La Niñas are like El Niños in reverse. They start when prevailing easterly trade winds intensify as air pressure become abnormally high around Tahiti and an unusually low pressure develops over Australia. The strong trade winds push the water westward. Warm waters flow towards Asia. Cold, deep water upwells to the surface along the Americans. The cool water dilutes the warmer liquid at the surface, causing the temperatures to drop. Nutrients become more plentiful and evaporation decreases, reducing rain and cloud formation in the eastern Pacific. With more warm water pushed to the western Pacific, storm clouds intensify there and bring more rain to Indonesia and Southeast Asia.
La Niñas tend to develop from March to June and reach the peak of their intensity at the end of the year. The phenomena is linked to fewer typhoons in the Pacific but more in the Atlantic. In the Pacific a “cold water tongue” stretches along the Equator from Ecuador to Samoa. The equatorial cloud formation there becomes split, separated by the Tahiti high. The Pacific subtropical jet stream is similarly split and weakened, allowing Atlantic hurricanes to move westward and gain strength.

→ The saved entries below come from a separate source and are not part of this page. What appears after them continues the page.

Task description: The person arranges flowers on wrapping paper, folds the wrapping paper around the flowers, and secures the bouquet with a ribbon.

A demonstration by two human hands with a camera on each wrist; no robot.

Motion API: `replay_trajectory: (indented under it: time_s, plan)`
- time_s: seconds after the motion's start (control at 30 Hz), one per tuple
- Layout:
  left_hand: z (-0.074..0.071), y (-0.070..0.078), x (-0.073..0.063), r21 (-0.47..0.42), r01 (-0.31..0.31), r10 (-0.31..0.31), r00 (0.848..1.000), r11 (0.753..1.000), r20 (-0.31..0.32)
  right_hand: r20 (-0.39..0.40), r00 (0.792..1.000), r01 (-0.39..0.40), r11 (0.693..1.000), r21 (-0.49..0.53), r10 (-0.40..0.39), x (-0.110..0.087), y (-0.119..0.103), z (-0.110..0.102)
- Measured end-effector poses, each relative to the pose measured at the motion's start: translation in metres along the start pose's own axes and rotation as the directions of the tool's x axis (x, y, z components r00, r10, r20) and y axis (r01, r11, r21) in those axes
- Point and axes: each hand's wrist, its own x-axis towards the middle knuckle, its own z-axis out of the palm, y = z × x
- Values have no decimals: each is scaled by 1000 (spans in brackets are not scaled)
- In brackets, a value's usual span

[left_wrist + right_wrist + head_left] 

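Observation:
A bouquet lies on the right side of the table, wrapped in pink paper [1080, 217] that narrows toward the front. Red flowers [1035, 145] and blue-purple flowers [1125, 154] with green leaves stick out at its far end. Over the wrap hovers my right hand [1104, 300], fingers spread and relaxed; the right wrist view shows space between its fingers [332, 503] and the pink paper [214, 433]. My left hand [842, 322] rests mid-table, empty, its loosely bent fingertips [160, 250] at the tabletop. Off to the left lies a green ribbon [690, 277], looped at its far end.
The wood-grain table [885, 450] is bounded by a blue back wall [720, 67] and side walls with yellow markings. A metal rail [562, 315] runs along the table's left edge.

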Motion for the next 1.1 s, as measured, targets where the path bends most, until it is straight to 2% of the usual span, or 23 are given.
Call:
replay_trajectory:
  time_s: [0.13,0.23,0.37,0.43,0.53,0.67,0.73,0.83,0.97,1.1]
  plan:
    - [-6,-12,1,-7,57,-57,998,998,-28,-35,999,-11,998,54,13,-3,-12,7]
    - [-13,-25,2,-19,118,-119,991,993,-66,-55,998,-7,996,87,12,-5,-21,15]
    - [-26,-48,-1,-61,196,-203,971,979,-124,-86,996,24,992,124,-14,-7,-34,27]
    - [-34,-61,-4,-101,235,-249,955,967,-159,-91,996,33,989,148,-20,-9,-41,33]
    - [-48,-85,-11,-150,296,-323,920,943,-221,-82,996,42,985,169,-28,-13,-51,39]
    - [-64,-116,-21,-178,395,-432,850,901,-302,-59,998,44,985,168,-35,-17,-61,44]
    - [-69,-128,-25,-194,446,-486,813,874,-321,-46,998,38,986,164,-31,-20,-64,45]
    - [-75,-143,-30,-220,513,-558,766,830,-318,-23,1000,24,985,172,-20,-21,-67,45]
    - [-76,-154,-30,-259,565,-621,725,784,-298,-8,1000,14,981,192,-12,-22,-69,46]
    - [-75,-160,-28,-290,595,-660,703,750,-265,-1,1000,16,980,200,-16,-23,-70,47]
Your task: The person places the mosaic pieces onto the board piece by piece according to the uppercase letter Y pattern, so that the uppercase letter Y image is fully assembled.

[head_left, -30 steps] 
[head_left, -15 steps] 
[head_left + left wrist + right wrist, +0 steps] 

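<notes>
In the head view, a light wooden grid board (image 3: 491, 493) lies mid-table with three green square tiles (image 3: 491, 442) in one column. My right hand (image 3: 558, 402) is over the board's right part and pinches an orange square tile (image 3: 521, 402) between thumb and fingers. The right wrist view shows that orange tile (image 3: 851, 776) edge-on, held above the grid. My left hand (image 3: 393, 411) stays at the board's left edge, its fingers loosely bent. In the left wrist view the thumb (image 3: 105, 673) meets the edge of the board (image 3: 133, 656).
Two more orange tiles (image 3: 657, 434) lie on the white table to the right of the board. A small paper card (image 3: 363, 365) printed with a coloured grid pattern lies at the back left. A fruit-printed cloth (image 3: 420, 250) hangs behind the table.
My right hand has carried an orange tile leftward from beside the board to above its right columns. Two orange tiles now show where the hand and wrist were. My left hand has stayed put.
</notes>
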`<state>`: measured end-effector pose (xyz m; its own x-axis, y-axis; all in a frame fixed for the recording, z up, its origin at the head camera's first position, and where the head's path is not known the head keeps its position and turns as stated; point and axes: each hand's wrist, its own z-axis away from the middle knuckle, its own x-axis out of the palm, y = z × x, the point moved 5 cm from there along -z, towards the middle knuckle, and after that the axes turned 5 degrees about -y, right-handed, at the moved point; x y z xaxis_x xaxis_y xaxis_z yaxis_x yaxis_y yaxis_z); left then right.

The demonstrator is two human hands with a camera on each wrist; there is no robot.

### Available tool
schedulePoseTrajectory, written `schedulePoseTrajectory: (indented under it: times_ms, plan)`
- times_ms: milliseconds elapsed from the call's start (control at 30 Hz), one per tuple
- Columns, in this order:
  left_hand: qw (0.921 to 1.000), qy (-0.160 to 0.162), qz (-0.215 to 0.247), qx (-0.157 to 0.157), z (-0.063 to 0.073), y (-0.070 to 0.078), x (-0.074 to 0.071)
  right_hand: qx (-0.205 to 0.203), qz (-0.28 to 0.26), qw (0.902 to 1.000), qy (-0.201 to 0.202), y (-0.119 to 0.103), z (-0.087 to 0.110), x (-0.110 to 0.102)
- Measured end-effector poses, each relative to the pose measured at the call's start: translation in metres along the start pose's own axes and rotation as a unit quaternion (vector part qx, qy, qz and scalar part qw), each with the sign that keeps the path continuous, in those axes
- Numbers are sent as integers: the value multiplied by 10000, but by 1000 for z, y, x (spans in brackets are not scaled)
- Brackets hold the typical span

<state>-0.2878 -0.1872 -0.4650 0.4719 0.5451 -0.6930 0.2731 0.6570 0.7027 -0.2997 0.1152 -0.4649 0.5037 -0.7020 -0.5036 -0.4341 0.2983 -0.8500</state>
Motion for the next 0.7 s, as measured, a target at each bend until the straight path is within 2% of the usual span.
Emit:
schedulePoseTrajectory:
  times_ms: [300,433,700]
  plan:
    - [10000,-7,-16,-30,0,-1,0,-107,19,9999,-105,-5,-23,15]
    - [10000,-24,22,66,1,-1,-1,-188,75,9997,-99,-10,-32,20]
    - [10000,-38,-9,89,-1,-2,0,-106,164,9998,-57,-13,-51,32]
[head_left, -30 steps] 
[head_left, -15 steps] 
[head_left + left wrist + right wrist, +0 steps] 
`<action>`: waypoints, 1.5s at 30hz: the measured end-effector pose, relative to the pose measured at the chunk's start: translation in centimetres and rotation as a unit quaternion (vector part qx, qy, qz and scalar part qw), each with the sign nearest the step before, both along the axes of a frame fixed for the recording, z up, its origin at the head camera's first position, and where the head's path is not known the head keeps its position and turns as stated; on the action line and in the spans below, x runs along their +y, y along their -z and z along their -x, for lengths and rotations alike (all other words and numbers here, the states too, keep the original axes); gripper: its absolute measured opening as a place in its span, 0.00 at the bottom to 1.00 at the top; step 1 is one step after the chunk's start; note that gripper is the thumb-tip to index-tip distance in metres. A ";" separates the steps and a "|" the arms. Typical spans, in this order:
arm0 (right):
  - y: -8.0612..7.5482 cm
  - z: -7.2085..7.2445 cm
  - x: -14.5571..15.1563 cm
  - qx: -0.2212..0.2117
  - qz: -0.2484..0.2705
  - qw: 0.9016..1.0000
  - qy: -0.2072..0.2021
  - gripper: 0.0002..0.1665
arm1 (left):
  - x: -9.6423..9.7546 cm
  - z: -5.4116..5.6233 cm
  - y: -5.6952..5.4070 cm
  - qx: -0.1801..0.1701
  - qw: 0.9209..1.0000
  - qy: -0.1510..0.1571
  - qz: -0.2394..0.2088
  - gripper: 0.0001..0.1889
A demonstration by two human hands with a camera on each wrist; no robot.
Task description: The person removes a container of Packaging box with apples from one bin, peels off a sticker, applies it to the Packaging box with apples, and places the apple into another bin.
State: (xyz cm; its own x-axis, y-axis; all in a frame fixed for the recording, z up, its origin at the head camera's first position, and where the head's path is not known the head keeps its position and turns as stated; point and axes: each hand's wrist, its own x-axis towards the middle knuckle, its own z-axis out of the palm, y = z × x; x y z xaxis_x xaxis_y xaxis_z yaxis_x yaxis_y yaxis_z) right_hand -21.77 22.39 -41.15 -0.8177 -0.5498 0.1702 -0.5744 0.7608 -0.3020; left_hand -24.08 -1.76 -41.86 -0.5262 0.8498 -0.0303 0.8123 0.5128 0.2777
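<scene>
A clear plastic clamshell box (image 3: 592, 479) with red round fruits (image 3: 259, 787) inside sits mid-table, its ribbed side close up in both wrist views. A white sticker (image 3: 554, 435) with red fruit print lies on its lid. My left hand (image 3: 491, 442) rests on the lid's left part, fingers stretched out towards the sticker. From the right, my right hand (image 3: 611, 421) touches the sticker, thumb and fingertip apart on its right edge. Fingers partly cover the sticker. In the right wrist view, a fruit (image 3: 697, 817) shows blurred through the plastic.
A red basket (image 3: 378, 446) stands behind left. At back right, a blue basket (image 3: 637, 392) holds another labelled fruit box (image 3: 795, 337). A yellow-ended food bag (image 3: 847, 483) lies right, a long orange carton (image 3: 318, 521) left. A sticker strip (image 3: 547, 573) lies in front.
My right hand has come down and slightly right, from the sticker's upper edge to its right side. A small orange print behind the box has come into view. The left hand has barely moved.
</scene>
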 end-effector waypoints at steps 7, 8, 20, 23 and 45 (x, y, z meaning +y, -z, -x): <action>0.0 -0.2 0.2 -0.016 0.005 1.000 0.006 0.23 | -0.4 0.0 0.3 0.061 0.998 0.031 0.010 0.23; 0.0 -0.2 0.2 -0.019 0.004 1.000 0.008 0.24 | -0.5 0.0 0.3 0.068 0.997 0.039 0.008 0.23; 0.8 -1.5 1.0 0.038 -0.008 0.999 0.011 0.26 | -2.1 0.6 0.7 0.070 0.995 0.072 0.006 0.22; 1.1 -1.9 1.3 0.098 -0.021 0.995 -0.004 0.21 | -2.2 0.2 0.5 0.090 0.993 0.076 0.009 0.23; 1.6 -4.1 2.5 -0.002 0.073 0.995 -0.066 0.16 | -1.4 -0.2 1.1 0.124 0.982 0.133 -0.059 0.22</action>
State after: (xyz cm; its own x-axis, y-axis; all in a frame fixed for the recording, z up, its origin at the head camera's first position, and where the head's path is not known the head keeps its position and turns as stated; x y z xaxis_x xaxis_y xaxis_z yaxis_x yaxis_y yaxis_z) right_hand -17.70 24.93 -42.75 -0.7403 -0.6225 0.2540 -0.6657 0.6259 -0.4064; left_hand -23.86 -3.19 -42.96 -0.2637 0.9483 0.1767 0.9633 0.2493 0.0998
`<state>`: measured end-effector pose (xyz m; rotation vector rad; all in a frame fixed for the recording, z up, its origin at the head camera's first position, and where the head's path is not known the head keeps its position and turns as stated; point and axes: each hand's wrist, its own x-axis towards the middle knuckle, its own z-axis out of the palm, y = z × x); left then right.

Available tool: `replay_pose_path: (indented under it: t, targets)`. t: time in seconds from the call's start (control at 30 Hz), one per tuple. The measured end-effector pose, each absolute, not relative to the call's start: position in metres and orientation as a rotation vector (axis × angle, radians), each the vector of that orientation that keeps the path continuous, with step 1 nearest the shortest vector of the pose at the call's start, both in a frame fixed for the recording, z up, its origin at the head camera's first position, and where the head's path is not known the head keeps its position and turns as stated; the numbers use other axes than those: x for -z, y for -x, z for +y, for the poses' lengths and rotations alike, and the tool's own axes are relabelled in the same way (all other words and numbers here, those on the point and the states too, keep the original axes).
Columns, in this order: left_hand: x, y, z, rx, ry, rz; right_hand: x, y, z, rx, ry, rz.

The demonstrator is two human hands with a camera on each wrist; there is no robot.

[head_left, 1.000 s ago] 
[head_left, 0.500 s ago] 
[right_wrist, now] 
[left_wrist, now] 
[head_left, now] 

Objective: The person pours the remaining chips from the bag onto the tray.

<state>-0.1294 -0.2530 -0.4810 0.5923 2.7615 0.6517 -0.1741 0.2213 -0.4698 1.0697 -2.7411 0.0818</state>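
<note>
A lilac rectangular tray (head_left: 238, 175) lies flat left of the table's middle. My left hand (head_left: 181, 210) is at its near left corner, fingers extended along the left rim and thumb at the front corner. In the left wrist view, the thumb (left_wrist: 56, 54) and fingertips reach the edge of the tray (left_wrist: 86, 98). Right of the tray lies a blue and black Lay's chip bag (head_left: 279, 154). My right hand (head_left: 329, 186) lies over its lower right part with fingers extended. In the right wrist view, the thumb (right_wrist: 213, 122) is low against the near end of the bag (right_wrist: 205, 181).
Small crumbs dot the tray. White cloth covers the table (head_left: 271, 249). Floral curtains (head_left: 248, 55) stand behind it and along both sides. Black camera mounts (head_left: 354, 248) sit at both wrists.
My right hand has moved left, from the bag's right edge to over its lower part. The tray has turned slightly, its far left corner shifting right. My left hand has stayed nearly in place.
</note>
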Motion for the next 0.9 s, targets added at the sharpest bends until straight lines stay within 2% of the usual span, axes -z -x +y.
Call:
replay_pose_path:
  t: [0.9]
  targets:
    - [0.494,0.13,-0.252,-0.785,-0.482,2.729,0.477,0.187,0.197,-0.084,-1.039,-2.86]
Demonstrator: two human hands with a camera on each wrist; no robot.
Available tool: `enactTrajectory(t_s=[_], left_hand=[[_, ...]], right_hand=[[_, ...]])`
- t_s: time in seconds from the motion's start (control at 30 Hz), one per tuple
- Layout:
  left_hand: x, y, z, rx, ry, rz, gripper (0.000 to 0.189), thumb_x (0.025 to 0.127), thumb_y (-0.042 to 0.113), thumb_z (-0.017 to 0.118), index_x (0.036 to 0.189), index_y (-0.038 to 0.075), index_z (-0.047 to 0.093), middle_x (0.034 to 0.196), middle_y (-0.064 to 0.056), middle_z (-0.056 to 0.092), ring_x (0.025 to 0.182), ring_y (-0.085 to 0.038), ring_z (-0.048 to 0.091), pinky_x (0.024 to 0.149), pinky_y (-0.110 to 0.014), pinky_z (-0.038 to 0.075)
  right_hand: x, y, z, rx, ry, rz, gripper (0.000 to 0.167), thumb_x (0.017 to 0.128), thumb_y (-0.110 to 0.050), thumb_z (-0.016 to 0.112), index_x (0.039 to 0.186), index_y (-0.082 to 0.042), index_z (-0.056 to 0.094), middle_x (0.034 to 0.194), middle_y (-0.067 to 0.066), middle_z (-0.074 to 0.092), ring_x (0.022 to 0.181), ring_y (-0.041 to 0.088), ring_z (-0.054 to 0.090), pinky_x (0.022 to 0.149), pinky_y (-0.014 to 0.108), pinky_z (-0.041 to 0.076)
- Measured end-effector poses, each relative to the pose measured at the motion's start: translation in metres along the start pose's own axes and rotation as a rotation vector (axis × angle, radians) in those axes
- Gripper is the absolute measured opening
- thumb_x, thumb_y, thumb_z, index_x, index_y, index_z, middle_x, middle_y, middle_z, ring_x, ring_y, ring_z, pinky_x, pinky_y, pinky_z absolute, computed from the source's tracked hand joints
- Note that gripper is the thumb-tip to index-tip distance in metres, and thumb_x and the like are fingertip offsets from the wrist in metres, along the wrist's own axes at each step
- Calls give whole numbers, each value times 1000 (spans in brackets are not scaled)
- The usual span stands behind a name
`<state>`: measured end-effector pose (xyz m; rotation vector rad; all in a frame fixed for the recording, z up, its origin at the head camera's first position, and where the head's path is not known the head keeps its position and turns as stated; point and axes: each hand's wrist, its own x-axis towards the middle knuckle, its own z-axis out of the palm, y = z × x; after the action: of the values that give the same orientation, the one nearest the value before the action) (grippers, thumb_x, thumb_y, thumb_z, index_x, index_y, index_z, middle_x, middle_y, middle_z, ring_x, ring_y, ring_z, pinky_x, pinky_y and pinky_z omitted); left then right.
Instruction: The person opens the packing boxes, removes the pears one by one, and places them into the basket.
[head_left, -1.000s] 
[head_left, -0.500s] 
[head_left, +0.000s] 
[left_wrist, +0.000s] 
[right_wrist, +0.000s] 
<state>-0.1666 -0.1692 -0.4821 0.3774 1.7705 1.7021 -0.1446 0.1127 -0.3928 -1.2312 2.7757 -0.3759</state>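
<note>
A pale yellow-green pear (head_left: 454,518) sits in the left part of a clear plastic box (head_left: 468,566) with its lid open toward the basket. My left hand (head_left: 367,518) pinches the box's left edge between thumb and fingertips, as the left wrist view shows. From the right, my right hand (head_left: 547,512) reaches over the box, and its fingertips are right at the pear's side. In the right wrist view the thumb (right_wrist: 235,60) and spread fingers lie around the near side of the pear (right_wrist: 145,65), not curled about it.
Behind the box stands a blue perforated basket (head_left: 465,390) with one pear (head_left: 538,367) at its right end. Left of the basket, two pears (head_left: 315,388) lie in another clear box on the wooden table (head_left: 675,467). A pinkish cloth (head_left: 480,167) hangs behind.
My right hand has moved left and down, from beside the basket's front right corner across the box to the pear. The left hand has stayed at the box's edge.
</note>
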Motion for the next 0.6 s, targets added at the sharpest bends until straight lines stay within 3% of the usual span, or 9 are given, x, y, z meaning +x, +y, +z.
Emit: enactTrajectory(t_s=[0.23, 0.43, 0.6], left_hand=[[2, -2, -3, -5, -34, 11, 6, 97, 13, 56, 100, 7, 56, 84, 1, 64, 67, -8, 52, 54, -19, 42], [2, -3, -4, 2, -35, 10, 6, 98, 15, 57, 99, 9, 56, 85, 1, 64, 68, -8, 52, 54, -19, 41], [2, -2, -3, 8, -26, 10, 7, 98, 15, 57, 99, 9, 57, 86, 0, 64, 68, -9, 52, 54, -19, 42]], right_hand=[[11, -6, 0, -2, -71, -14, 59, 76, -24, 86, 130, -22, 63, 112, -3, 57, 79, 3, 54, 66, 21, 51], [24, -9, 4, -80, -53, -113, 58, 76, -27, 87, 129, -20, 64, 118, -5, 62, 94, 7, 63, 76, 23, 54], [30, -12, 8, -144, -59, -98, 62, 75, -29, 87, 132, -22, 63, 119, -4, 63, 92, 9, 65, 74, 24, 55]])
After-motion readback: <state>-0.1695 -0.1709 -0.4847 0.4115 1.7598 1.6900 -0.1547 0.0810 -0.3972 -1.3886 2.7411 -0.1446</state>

La Niña brings higher temperatures and more rainfall to Australia, Indonesia and Southeast Asia and causes heavier rainfalls in the monsoon season in India and wetter than normal condition as far west as Africa. In the Western hemisphere, the polar jet stream moves southward bringing cold temperatures to the northern United States. The weak subtropical jet stream weakens causing less ran in the Gulf of Mexico and the southeast United States.
La Niña and El Niño are like a pendulum that goes back and forth. There were La Niñas after the El Niños in 1982-83 and 1986-87 A La Niña occurred in late 2005 and early 2006 and occurred after the El Niño ended in 2007
El Niño 1997-98
A mild El Niño occurred in late 2006 and early 2007 and late 2009. There were also mild El Niños in 1986-87, 1991-92 and 1995.
The 1997-98 El Niño was the worst of record. Producing as much energy as a million Hiroshima bombs, it killed an estimated 2,100 people and caused $33 billion in damage. Some attributed 21,000 death to the phenomena.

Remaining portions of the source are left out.